How many lines in the records below hold the word "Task"? Answer with the number alone.

Data entries:
---------------

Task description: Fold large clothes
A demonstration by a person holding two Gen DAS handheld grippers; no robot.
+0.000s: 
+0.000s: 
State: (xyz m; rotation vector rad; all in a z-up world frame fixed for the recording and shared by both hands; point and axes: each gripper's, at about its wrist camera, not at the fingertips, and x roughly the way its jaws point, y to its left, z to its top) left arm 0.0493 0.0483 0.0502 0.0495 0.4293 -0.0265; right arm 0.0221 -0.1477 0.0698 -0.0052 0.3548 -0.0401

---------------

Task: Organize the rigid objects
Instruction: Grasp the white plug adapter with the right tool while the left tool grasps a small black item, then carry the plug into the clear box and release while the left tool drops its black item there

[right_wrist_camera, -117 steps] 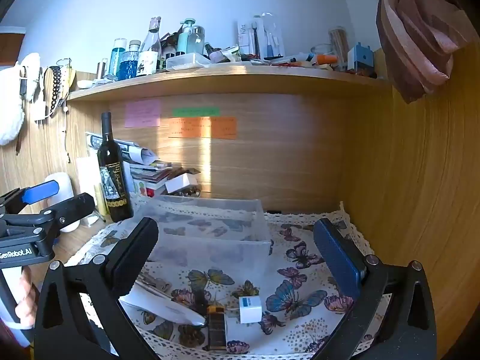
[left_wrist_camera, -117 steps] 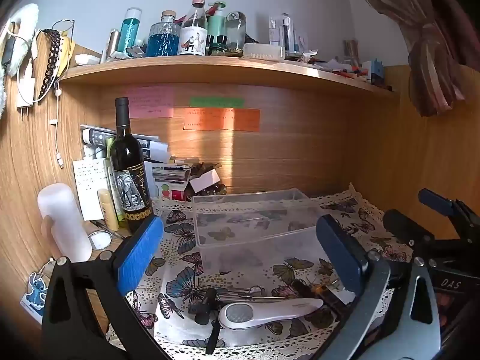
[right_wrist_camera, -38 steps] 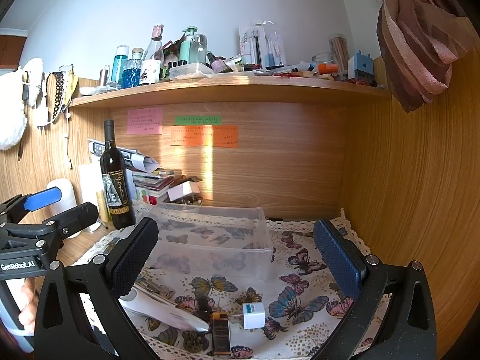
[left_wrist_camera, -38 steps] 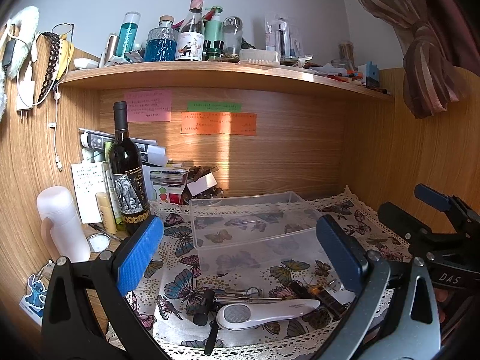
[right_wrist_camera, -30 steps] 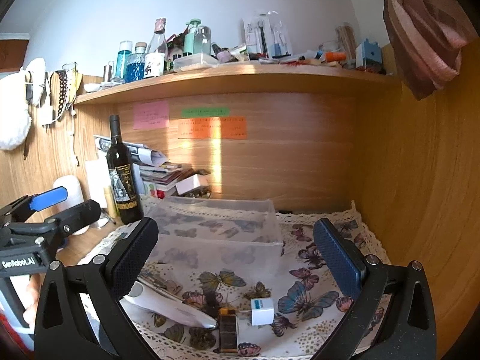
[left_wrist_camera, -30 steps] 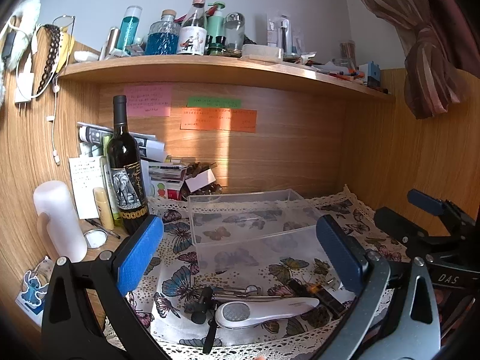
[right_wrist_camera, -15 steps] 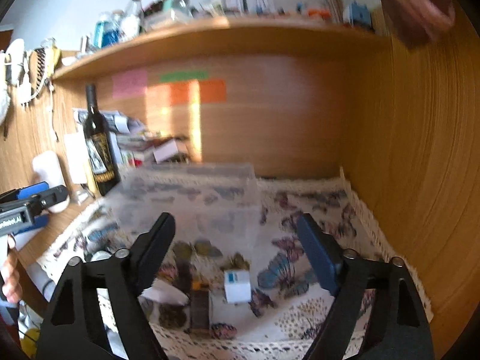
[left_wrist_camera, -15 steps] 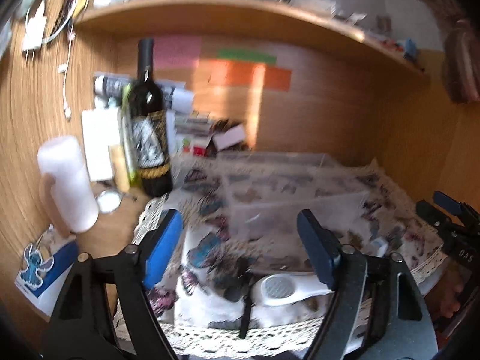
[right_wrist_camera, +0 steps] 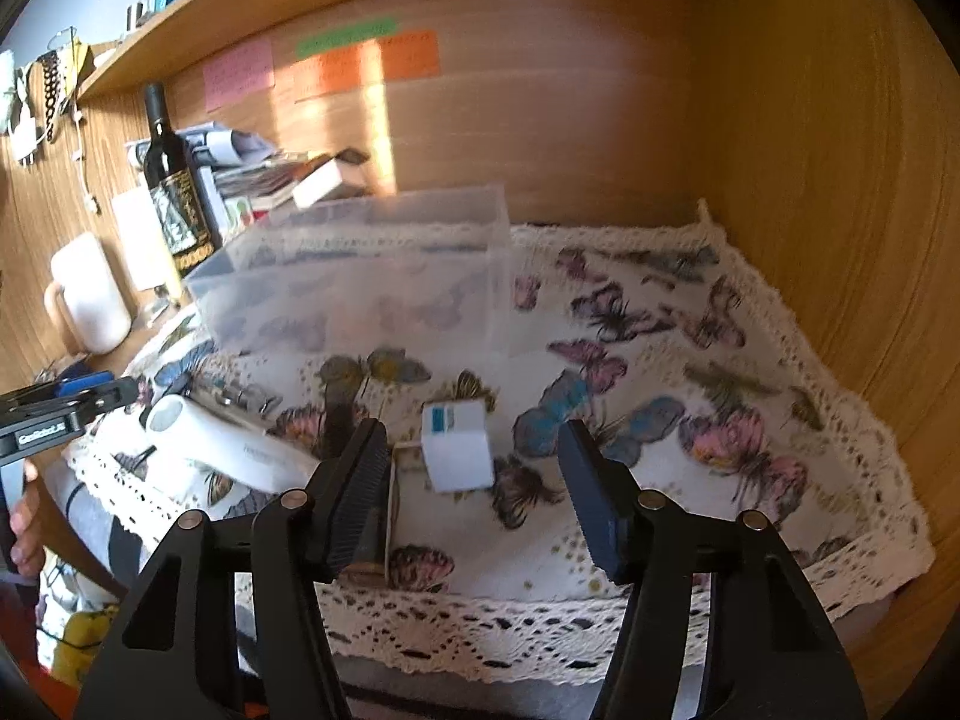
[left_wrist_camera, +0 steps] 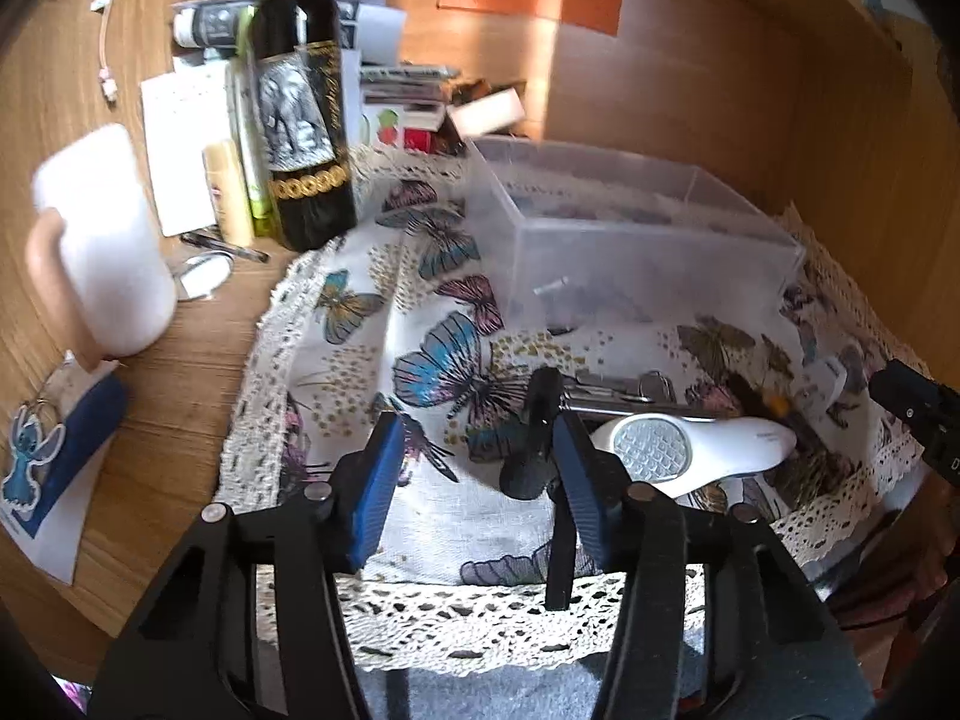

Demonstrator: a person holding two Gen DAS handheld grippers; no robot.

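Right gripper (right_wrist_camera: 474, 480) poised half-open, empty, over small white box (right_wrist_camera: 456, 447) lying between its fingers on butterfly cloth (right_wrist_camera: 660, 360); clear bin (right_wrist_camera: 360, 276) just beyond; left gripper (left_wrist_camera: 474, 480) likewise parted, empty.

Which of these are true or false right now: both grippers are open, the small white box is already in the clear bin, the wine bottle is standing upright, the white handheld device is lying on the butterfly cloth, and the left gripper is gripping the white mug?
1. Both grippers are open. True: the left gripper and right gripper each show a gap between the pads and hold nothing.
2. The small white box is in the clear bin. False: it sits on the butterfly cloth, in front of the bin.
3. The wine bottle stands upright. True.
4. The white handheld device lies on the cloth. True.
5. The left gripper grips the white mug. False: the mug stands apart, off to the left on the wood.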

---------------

# SOLUTION TO THE PROBLEM
2